• **Exercise prompt**: Below is a listing with pictures. Repeat exactly the lines starting at the one holding "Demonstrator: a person" and going on through the one holding "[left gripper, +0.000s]", and leave every picture out.

• **Information supplied**:
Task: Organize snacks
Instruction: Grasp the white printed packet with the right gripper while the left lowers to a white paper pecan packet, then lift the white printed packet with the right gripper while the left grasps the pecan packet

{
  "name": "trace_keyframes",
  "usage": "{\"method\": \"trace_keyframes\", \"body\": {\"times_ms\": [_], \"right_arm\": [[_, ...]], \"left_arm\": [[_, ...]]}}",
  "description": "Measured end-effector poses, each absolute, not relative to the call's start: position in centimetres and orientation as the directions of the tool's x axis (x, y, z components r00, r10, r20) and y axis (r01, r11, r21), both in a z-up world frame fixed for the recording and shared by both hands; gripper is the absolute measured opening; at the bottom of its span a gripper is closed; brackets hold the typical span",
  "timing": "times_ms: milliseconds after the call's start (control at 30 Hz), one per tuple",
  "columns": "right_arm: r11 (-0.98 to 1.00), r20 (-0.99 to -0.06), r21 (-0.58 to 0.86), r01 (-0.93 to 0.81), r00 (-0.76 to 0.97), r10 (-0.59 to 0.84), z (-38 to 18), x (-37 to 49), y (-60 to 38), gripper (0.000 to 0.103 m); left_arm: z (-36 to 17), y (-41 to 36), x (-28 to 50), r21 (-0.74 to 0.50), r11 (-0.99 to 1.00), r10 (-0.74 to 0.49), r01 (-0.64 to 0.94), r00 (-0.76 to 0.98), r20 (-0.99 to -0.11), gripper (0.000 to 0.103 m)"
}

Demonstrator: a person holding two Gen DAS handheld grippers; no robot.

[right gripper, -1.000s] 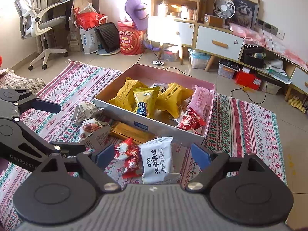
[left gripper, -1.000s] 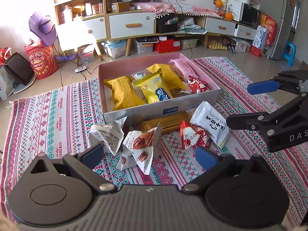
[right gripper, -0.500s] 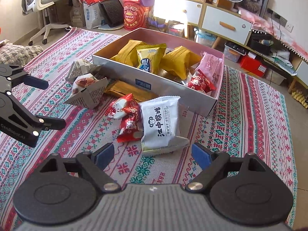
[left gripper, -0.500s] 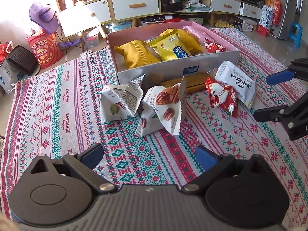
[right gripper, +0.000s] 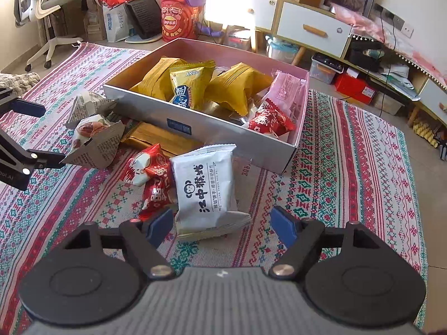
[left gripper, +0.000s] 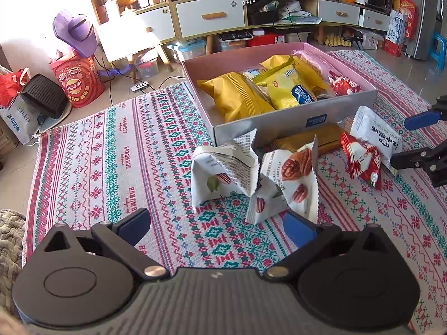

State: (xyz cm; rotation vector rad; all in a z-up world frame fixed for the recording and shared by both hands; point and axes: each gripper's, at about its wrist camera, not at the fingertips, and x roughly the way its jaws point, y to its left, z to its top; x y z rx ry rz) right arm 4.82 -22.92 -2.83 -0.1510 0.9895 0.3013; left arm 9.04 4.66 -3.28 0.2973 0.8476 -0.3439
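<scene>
Where readable, ARD packet (right gripper: 192, 82), HANDMADE rug (left gripper: 131, 184)

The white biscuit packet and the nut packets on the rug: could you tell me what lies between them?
Red candy wrappers lie between the white biscuit packet and nut packets, clearest in the right wrist view.

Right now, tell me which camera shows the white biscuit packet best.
The right wrist view: the white biscuit packet lies close and central, its printed face fully readable. In the left wrist view it sits small at the right edge, partly overlapped by the red packet.
</scene>
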Motion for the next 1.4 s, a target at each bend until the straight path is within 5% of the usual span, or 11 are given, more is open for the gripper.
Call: {"method": "trace_keyframes", "body": {"times_ms": [467, 900, 1400], "right_arm": [[0.948, -0.851, 0.06, -0.312, 0.481, 0.212, -3.7, 7.2, -22.8, 0.057], [0.952, -0.864, 0.133, -0.274, 0.439, 0.247, -4.7, 8.1, -23.8, 0.053], [0.952, -0.866, 0.11, -0.285, 0.442, 0.233, -4.6, 7.8, -23.3, 0.047]], "left_arm": [[-2.3, 4.1, 13.1, 0.031, 0.953, -0.184, 0.302, 0.657, -0.731, 0.1], [-5.2, 4.6, 14.8, -0.185, 0.965, -0.258, 0.186, 0.553, -0.792, 0.079], [-4.6, 3.3, 13.8, -0.148, 0.966, -0.243, 0.214, 0.541, -0.805, 0.056]]}}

• **Response to this exercise**:
Demonstrator: a person holding two Gen DAS handheld grippers; no robot.

[right gripper, -1.000s] 
[left gripper, -1.000s] 
[right gripper, -0.500s] 
[left gripper, -0.500s] 
[right gripper, +0.000s] 
[left gripper, +0.000s] 

What this exercise asked for has been supplied.